Exercise: Concatenate df1 and df2 together!

Solution

pd.concat([df1, df2])

	Name	Age
0	Jackson	16
1	Josh	19
2	Jenny	17
3	Jess	21
4	Jon	16
5	Joe	23

Exercise: Concatenate df2 and df3 together!

Solution

pd.concat([df2, df3])

	Name	Age
3	Jess	21
4	Jon	16
5	Joe	23
0	Jill	5
1	Josephine	10
2	Jack	61

Exercise: Concatenate all three dataframes in a single line.

Solution

pd.concat([df1, df2, df3])

	Name	Age
0	Jackson	16
1	Josh	19
2	Jenny	17
3	Jess	21
4	Jon	16
5	Joe	23
0	Jill	5
1	Josephine	10
2	Jack	61

Exercise: The index in these datasets is unlabelled, indicating that they potentially don’t contain useful data.
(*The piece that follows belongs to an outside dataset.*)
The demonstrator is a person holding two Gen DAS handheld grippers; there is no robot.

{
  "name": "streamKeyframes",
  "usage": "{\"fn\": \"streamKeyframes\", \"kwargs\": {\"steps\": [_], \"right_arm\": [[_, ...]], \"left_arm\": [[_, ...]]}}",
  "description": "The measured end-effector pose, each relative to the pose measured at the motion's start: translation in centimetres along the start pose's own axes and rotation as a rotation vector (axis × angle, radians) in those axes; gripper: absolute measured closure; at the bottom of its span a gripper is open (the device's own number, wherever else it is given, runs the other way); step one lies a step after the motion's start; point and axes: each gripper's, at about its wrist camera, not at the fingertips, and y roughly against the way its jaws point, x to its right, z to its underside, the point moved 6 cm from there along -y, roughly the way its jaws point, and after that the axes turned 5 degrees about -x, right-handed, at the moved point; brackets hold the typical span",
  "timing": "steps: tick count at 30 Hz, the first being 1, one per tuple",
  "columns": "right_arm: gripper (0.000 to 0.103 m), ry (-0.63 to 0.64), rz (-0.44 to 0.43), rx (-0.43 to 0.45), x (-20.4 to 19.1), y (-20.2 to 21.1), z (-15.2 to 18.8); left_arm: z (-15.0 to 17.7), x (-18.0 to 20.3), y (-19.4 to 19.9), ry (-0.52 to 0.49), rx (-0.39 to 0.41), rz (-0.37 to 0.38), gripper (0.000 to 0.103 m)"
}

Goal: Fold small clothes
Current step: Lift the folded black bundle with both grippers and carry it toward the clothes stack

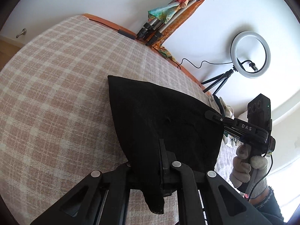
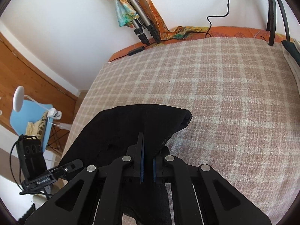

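Left wrist view: the plaid blanket (image 1: 56, 93) covers the bed at left. At centre, the black garment (image 1: 159, 116) is held taut above the blanket. The left gripper (image 1: 161, 150) is clamped on the garment's near edge, with a loose tail of cloth hanging below its jaws. At right, the right gripper (image 1: 213, 115) is clamped on the opposite corner, held by a gloved hand (image 1: 245, 168). A ring light (image 1: 250, 54) stands on a tripod behind.

Right wrist view: the left gripper (image 2: 75, 165) appears at lower left, pinching the garment (image 2: 131, 127). At centre, the right gripper (image 2: 148, 146) pinches a fold between its blue pads (image 2: 142, 161).
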Motion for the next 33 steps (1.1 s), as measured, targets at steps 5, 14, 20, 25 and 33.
{"fn": "streamKeyframes", "kwargs": {"steps": [5, 14, 20, 25, 33], "right_arm": [[0.098, 0.027, 0.012, 0.021, -0.4, 2.1, 0.0], [0.099, 0.029, 0.072, 0.053, 2.6, 7.4, 0.0], [0.099, 0.017, 0.114, 0.091, 6.2, 12.2, -0.5], [0.099, 0.018, 0.149, 0.132, 9.3, 16.4, -1.7], [0.099, 0.002, 0.228, 0.185, 15.6, 22.5, -3.6]], "left_arm": [[-0.1, 3.0, -0.1, -0.044, 0.003, 0.025, 0.098], [-0.7, 8.8, -2.3, -0.102, -0.017, 0.089, 0.098], [-2.8, 13.8, -4.6, -0.15, -0.024, 0.124, 0.098], [-4.2, 19.1, -6.7, -0.215, -0.021, 0.139, 0.098], [-7.1, 27.9, -11.9, -0.318, -0.01, 0.162, 0.098]]}}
Concatenate them all together so that the index of the final dataframe is simply 0-8.

Solution

pd.concat([df1, df2, df3], ignore_index=True)

	Name	Age
0	Jackson	16
1	Josh	19
2	Jenny	17
3	Jess	21
4	Jon	16
5	Joe	23
6	Jill	5
7	Josephine	10
8	Jack	61

Section 2: Merge / Joins

The pd.merge() function and DataFrame.join() method take two DataFrames and make them wider by matching rows with the same values on a specified column.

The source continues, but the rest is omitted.